> **Problem**: Count every line below that contains "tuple", then give that count and nothing else.

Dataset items

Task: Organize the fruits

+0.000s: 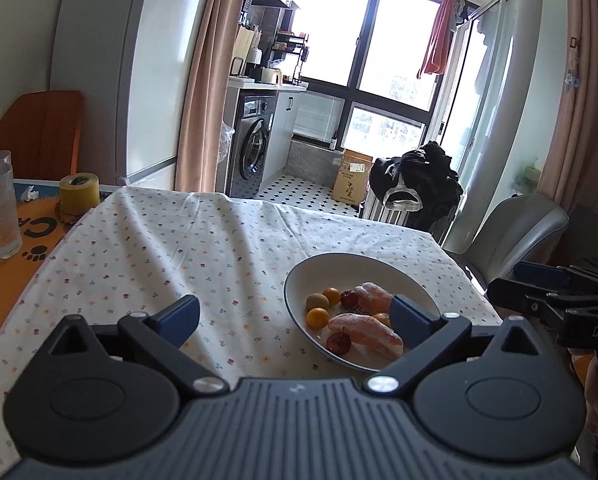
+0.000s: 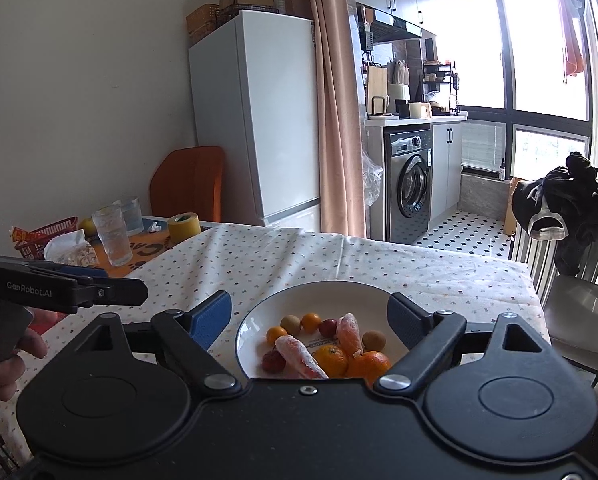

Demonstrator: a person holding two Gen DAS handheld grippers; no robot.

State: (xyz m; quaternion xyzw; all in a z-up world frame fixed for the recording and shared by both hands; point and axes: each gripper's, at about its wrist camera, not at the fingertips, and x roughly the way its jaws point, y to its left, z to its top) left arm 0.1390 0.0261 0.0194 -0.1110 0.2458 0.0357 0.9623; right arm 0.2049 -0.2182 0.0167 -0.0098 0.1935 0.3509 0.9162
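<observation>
Left-wrist and right-wrist views of a table under a flowered cloth (image 1: pixel 159 248). A white bowl (image 2: pixel 283 300) stands on the cloth and holds all the fruit in view: two peeled pink segments (image 2: pixel 299 354), two large oranges (image 2: pixel 369 362), two small oranges (image 2: pixel 311 321), two red cherry-like fruits (image 2: pixel 273 361) and two brownish round fruits (image 2: pixel 373 340).

Left gripper (image 1: pixel 295 316): jaws spread wide, nothing between them. The bowl lies ahead and toward the right finger (image 1: pixel 409 316), which overlaps the bowl's near right part in the view; whether it touches cannot be told. The left finger (image 1: pixel 181 316) is over bare cloth, well apart from the bowl.

Right gripper (image 2: pixel 309 320): jaws spread wide, empty. The bowl sits directly between and ahead of the two fingers, its near rim hidden by the gripper body. The fruit lies between the fingertips in the view, none of it pinched.

In the right-wrist view the left gripper appears at the left edge, held by a hand (image 2: pixel 3 356), beside the bowl and apart from it.

Beyond the cloth's left edge stand a glass (image 2: pixel 113 236) and a yellow tape roll (image 2: pixel 183 227). A fridge (image 2: pixel 255 120) and a washer (image 2: pixel 409 184) stand behind
</observation>
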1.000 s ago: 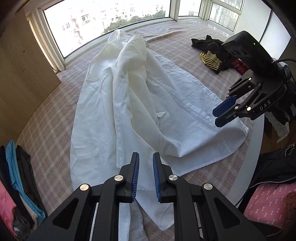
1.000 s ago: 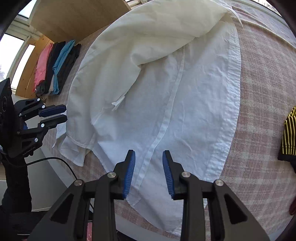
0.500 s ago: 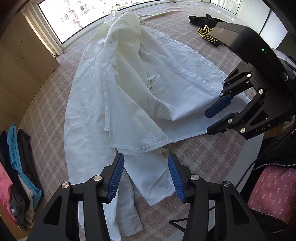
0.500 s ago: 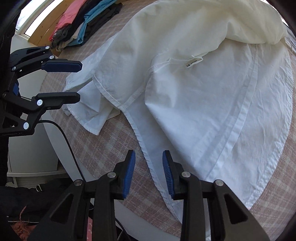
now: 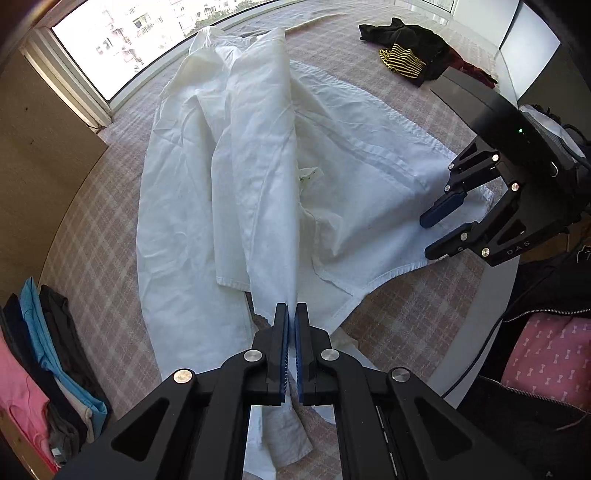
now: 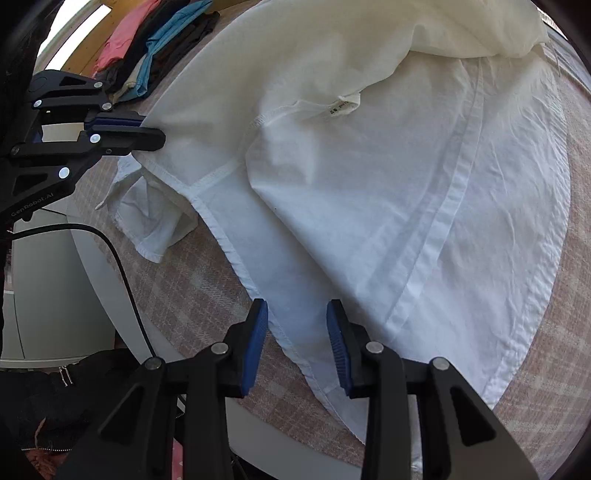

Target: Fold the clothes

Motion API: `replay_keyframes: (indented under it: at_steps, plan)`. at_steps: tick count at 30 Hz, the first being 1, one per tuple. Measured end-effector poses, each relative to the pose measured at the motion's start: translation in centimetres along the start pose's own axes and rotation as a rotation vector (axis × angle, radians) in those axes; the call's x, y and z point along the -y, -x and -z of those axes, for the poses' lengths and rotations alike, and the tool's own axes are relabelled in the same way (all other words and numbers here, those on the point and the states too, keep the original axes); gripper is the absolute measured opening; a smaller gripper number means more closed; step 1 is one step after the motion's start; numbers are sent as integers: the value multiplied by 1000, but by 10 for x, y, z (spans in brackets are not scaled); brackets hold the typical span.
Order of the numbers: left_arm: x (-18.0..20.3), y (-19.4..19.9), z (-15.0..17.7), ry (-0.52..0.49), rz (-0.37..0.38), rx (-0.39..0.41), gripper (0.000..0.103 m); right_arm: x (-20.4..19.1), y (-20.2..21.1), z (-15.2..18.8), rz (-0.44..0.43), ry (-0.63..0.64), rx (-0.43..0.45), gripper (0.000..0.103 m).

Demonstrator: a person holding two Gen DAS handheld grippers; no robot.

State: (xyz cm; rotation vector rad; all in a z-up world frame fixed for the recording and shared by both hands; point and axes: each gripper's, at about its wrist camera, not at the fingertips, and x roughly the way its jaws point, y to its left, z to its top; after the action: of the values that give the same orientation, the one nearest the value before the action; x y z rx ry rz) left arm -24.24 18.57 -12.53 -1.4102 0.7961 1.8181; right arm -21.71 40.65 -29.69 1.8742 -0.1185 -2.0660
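Left wrist view, nearest item: left gripper [image 5: 291,314], black body with blue pads, jaws closed tight on a bunched fold of the white shirt [image 5: 258,177], the cloth running taut up and away from the pads. Shirt: crumpled, partly opened out, lying along the pink checked tablecloth [image 5: 110,229] with its hem toward the near edge and its collar end toward the window [image 5: 129,33]. Beside the shirt hem, on the camera's right: right gripper [image 5: 439,236], tilted down over the hem corner. Left of the shirt, at the cloth's edge: row of folded clothes [image 5: 37,362], pink, blue, dark and grey. Beyond the shirt, far right: black garment heap with a yellow striped piece [image 5: 402,59]. Right wrist view, nearest item: right gripper [image 6: 297,332], jaws parted and opening slightly, the stitched shirt hem [image 6: 295,347] passing between the pads, neither pad seen pressing it. Shirt body [image 6: 369,184]: spread beyond the fingers, placket strip running down its right side, small label near the armhole seam. Left of the shirt: left gripper [image 6: 147,129], clamped on a fold, a loose cuff [image 6: 147,218] hanging below it. Beyond the shirt, upper left: the folded clothes [image 6: 155,40].
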Motion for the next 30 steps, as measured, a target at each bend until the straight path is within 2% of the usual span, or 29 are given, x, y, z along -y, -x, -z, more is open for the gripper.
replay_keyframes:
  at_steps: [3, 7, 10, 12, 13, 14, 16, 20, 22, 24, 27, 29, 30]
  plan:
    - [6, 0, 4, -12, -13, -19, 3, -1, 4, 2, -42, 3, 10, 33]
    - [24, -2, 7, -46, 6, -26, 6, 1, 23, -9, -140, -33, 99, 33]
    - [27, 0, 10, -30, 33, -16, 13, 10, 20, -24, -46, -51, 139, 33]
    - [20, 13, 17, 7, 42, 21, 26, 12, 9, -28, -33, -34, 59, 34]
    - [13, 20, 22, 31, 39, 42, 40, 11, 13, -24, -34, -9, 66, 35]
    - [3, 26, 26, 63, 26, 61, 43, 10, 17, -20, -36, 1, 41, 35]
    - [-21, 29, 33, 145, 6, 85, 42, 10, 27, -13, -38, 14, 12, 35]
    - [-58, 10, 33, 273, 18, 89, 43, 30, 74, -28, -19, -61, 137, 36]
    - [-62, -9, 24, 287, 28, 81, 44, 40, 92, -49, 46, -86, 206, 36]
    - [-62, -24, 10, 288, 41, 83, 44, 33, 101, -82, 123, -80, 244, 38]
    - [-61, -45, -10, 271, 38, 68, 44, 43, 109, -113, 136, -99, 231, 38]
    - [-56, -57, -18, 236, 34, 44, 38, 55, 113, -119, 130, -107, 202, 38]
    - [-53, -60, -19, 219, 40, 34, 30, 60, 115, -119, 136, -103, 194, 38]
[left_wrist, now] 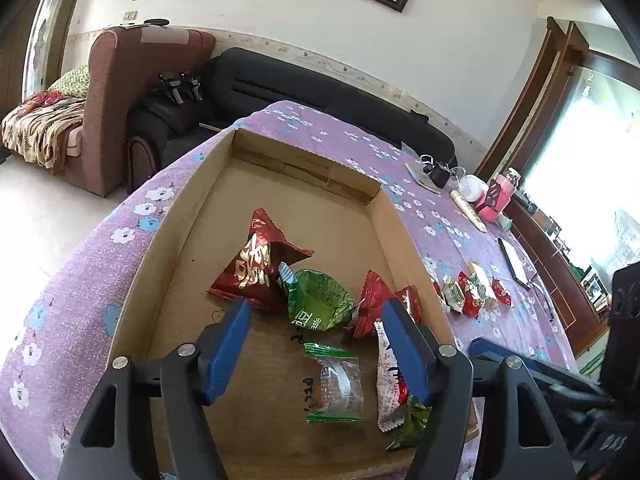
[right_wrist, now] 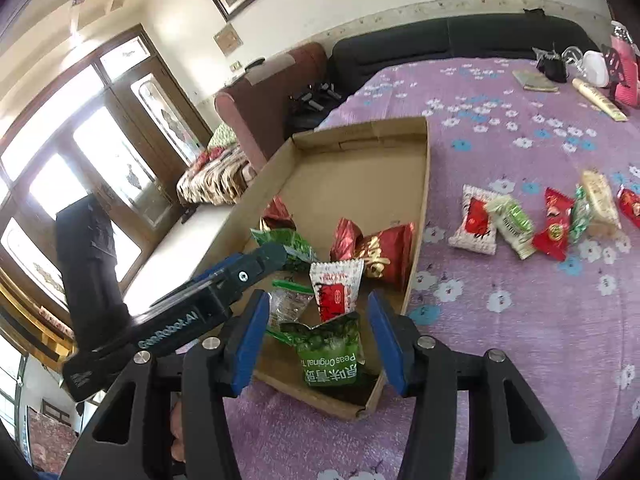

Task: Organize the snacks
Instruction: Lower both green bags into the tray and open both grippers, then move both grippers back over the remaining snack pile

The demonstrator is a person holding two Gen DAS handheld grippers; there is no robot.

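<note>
A shallow cardboard tray point(left_wrist: 400, 236) lies on the purple flowered tablecloth and holds several snack packets. My left gripper point(left_wrist: 316, 312) hangs open over it. A crumpled green packet point(left_wrist: 320, 304) and a big red packet point(left_wrist: 256, 264) lie just past its tips, and a clear packet with green ends point(left_wrist: 336, 384) lies below the gap. My right gripper point(right_wrist: 318, 304) is open over the tray's near corner point(right_wrist: 360, 408). A green peas packet point(right_wrist: 330, 354) rests loose between its pads, touching neither. A white-and-red packet point(right_wrist: 338, 288) lies behind it. One finger point(right_wrist: 268, 258) of the left gripper crosses on the left.
Several loose snacks point(right_wrist: 520, 224) lie in a row on the tablecloth point(right_wrist: 500, 152) right of the tray. A phone point(left_wrist: 516, 260), a pink bottle point(left_wrist: 496, 200) and small items sit at the far side. A black sofa point(left_wrist: 280, 84) stands beyond the table edge.
</note>
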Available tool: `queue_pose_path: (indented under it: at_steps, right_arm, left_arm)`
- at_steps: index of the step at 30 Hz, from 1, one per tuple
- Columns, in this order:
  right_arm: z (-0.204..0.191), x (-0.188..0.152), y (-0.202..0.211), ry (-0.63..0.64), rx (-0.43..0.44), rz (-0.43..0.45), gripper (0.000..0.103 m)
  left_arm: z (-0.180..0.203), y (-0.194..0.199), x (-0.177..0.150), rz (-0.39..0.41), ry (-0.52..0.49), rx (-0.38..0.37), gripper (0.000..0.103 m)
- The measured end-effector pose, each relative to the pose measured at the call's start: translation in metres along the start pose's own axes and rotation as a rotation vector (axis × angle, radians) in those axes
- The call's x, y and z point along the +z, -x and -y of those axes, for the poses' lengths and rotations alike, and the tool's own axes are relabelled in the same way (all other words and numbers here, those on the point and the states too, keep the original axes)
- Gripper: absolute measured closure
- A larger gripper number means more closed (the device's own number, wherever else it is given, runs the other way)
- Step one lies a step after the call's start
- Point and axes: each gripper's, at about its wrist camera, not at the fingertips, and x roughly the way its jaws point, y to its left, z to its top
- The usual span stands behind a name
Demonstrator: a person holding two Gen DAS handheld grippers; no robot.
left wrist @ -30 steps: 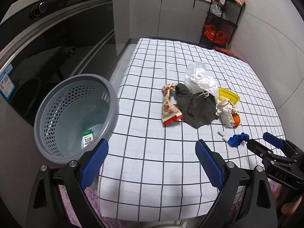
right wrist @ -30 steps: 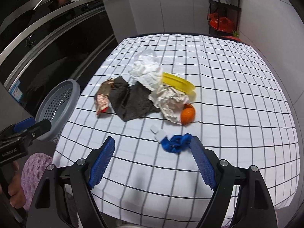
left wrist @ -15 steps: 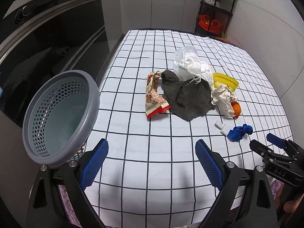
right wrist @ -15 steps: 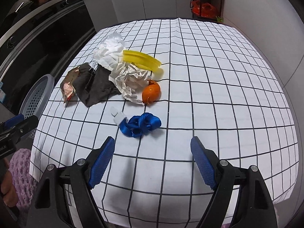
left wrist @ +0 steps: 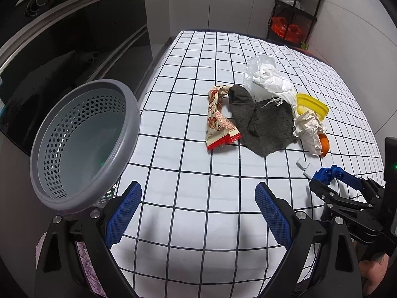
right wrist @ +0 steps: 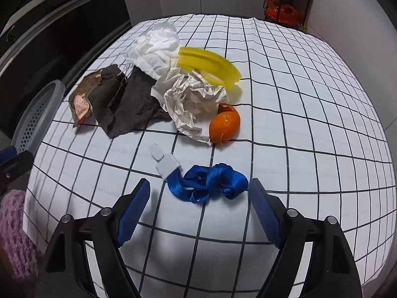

> **Answer box**: 2